Most of us are pretty informal today. We address each other by our first names, even if we’ve just met. And we send email using people’s first names only. After all, quite often that’s the only name they’ve given us.
And here on Active Rain, everyone uses first names. It’s simply the way it’s done.
But in some situations, and with some people, assuming its fine to use a first name is a big mistake. In fact, it's a sure way to alienate.
I was reminded of that the other day when my neighbor came by. He said “some jackass” had come to the door, and when he opened it the man said “You Byron?”
He answered “I’m Mr. McGaffey. What can I do for you.”
Byron really was fuming over a stranger having the gall to address him in that manner. And whatever it was the man wanted, he sent him on his way without it.
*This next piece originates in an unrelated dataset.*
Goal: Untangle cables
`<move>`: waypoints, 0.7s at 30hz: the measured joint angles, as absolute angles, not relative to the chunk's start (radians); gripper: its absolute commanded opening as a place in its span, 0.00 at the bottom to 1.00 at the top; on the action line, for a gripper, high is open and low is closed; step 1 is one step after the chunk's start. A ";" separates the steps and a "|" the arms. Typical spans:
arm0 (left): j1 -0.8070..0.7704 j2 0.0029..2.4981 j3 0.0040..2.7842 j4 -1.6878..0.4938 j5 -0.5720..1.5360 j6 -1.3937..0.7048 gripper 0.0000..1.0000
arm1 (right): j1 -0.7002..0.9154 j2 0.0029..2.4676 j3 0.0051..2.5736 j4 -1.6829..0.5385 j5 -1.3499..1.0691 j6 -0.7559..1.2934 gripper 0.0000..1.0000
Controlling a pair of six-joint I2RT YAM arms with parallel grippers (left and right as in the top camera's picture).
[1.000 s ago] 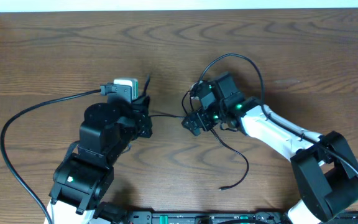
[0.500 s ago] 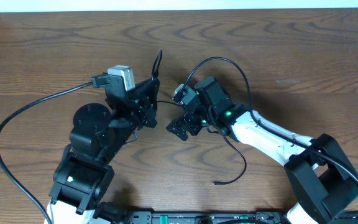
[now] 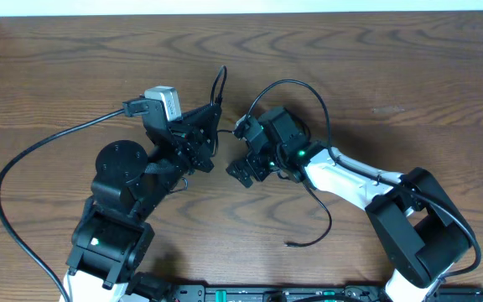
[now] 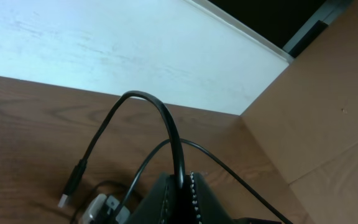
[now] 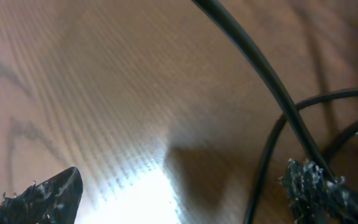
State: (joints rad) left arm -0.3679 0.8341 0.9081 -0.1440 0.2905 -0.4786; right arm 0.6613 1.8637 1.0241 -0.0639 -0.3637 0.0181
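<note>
The overhead view was evenly lit and sharp, shadows faint. The right wrist view was blurred, with bright glare on the surface. The left wrist foreground was soft.

I see a wooden table with dark brown grain, and it fills the overhead view. In the left wrist view I see a white wall behind the table's far edge. 1 light brown board stands beside this wall, at the right.

Wood-grain table, white wall behind
</note>
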 measured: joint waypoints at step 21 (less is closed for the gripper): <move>-0.368 0.864 0.908 -0.180 0.290 -0.463 0.09 | 0.652 1.863 1.131 -0.127 -0.329 -0.018 0.99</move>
State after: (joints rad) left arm -0.3679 0.8639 0.9081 -0.1799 0.2905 -0.4629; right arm 0.6518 1.8633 1.1309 -0.1268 -0.3286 -0.0181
Senior Citizens are especially touchy about this...
I remember my Mother coming home from a doctor’s appointment outraged because some young nurse had the nerve to address her by her first name. In her eyes, it was both condescending and disrespectful. So was “dear.”
In her generation, no polite person would make such an assumption, even in a social situation. You said Mr. or Mrs. or Miss until the other person gave you permission to do otherwise.
And that is still the safest course to take.
If you’re mailing letters to a farm area and address your letters to “Joe and Mary,” there’s a good chance that some of the people in that territory will take offense at your informality. Even some who are not senior citizens will view it as disrespect - or fake friendliness.
And if they see you as being disrespectful or phony you can be sure they aren’t going to want to do business with you.
So why take the chance? Why not just go ahead and use their titles?
The only time I use a first name when writing a postal letter is when I can’t decide if I’m writing to a man or a woman. It makes an even worse impression to write to "Miss Chris Jones" if Chris happens to be a man.
But there’s one thing about it. It does save the recipients some time. When I receive a letter to Mr. Marte Cliff or Mr. Cliff Marte, I know it’s advertising, so I feel free to toss it without opening it.